* About this task
Find each line in the records below that contains the word "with", and copy it out.

Entries taken from a collection
-- -- --
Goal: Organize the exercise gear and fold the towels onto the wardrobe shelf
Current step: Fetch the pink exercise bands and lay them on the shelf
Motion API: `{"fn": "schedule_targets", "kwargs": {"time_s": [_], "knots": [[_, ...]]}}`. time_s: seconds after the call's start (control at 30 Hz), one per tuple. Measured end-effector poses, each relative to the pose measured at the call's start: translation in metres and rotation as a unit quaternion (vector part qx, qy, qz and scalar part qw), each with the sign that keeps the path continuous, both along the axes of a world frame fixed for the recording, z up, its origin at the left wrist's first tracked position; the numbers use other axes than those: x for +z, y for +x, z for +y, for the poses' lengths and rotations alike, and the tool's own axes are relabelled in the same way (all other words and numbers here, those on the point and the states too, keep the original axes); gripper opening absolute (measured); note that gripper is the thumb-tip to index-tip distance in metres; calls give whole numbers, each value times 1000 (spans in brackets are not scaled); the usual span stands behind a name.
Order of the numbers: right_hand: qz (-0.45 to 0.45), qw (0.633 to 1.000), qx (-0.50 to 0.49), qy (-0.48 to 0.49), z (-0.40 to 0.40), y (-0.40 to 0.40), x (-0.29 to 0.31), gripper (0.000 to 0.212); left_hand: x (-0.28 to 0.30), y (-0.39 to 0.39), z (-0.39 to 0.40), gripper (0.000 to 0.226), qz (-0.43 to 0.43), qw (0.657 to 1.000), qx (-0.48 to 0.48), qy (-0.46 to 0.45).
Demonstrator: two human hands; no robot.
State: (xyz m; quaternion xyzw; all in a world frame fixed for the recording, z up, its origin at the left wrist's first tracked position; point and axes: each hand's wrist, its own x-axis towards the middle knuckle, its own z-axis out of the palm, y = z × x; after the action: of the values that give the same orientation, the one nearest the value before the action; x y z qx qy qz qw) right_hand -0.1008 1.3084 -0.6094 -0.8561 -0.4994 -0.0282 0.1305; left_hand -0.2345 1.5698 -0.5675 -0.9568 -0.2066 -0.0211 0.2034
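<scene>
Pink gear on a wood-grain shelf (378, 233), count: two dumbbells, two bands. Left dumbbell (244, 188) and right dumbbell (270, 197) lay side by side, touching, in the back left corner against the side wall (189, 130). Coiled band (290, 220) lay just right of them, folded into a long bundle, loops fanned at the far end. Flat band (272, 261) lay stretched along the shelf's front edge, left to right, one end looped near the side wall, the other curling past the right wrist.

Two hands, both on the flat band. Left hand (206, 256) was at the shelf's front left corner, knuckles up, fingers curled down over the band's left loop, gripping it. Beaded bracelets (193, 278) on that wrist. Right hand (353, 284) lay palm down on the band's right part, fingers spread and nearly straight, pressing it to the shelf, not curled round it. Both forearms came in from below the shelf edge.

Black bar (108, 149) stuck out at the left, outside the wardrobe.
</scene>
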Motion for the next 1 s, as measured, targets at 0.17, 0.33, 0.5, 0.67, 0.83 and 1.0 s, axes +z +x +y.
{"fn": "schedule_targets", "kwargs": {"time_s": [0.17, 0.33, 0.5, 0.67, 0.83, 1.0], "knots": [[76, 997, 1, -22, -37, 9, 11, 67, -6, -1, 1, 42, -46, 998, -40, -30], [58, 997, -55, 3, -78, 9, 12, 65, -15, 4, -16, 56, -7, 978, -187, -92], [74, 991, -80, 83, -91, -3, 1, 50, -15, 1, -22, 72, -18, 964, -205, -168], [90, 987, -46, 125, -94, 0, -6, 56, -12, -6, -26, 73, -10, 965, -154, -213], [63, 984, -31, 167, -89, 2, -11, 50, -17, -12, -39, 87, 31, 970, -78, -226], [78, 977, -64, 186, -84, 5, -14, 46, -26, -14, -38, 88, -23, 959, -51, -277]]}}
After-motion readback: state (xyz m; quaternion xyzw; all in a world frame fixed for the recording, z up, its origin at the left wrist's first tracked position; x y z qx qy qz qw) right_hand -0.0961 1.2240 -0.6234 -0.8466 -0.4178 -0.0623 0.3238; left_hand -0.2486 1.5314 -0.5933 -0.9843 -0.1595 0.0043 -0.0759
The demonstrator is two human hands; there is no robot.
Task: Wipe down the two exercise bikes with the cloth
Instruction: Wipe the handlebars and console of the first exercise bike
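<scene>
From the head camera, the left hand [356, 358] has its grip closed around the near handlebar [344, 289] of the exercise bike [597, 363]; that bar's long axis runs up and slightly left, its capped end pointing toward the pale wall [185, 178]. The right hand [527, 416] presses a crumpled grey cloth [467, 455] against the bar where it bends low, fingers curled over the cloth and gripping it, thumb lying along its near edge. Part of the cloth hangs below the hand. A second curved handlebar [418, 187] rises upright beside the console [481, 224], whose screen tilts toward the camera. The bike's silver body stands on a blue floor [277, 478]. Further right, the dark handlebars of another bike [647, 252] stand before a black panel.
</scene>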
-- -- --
* Exercise result
Motion API: `{"fn": "schedule_targets", "kwargs": {"time_s": [_], "knots": [[_, ...]]}}`. time_s: seconds after the call's start (control at 30 Hz), one per tuple. Measured end-effector poses, each relative to the pose measured at the call's start: translation in metres and rotation as a unit quaternion (vector part qx, qy, qz and scalar part qw), each with the sign that keeps the path continuous, both along the axes of a world frame fixed for the recording, z up, its origin at the left wrist's first tracked position; the numbers use other axes than those: x for +z, y for +x, z for +y, for the poses' lengths and rotations alike, and the tool's own axes are relabelled in the same way (all other words and numbers here, those on the point and the states too, keep the original axes); gripper opening absolute (measured); note that gripper is the thumb-tip to index-tip distance in metres; calls give whole numbers, each value times 1000 (spans in brackets are not scaled); the usual span stands behind a name.
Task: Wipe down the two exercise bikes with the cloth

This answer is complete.